---------- Excerpted records ----------

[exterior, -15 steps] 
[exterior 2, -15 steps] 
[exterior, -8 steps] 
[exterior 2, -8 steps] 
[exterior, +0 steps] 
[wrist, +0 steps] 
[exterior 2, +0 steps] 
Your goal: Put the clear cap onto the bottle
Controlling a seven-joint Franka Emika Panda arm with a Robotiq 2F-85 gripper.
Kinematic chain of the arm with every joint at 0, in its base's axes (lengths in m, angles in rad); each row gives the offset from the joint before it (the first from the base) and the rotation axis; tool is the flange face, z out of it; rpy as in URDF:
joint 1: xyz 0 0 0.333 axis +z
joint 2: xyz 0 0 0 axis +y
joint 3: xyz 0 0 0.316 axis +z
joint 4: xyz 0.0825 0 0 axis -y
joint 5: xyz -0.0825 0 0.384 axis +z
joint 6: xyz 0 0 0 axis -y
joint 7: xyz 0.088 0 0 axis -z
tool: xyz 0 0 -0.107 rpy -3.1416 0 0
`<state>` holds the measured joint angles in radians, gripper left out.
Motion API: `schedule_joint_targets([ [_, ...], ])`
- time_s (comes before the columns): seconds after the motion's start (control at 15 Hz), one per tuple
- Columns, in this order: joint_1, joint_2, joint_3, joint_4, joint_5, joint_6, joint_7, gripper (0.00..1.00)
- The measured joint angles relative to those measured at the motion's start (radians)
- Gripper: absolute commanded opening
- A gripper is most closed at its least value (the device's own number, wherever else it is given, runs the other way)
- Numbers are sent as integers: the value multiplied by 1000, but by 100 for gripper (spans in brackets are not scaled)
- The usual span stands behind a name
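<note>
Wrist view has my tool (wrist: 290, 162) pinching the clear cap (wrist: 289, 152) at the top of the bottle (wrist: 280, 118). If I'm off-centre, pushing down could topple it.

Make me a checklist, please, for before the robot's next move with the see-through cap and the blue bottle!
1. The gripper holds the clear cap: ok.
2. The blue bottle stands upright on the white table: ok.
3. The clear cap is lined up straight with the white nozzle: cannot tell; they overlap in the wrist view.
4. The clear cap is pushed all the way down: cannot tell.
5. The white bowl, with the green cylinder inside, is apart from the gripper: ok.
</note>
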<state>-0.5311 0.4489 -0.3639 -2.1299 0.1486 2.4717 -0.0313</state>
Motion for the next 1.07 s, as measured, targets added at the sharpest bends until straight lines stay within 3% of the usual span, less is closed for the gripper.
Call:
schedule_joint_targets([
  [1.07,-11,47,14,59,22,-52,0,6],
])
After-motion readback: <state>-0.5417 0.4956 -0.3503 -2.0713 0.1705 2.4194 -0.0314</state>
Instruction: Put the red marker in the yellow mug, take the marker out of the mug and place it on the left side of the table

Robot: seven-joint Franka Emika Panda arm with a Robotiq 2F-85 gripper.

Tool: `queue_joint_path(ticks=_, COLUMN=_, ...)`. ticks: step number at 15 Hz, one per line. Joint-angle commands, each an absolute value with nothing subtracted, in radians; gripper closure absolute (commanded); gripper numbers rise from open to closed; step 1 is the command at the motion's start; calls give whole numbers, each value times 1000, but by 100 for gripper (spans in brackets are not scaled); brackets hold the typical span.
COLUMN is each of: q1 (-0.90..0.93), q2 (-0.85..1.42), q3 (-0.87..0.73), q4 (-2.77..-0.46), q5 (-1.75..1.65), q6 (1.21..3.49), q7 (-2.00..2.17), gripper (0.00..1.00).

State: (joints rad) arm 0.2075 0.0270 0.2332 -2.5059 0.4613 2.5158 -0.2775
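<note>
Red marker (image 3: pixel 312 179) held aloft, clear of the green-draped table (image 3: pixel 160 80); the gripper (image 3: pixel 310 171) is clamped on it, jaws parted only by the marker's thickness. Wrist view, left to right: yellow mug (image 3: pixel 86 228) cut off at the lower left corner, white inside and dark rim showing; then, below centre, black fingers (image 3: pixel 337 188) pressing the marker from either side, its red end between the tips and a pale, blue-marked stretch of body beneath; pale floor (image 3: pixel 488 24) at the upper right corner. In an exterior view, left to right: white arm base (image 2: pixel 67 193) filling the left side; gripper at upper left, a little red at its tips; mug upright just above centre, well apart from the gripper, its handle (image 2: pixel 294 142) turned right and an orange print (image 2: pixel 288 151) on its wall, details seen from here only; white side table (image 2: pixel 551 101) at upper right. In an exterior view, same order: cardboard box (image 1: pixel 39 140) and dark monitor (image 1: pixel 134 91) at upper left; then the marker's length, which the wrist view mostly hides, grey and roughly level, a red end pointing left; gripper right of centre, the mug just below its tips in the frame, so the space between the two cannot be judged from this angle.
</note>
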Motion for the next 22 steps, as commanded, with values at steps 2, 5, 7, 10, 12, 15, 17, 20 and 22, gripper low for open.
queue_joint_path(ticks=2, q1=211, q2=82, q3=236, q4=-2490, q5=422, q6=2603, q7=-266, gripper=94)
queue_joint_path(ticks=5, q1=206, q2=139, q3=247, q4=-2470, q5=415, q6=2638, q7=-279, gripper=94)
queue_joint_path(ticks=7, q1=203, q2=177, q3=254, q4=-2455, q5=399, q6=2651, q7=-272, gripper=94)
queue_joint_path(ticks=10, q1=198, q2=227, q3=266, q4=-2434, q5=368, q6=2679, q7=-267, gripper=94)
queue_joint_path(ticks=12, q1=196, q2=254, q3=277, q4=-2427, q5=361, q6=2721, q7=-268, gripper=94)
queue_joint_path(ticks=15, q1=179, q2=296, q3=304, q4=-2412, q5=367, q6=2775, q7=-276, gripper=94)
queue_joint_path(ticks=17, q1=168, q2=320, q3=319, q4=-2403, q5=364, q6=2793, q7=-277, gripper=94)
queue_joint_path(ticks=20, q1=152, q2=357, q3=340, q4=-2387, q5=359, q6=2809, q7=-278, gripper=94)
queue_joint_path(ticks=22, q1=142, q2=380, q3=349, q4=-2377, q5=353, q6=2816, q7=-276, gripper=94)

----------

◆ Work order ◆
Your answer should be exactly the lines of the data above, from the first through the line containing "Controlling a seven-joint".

◆ Your response ◆
[exterior, -15 steps] 
[exterior 2, -15 steps] 
[exterior, -8 steps] 
[exterior 2, -8 steps] 
[exterior, +0 steps] 
[wrist, +0 steps] 
[exterior 2, +0 steps] 
Your goal: Put the clear cap onto the bottle
Controlling a seven-joint Franka Emika Panda arm with a Robotiq 2F-85 gripper.

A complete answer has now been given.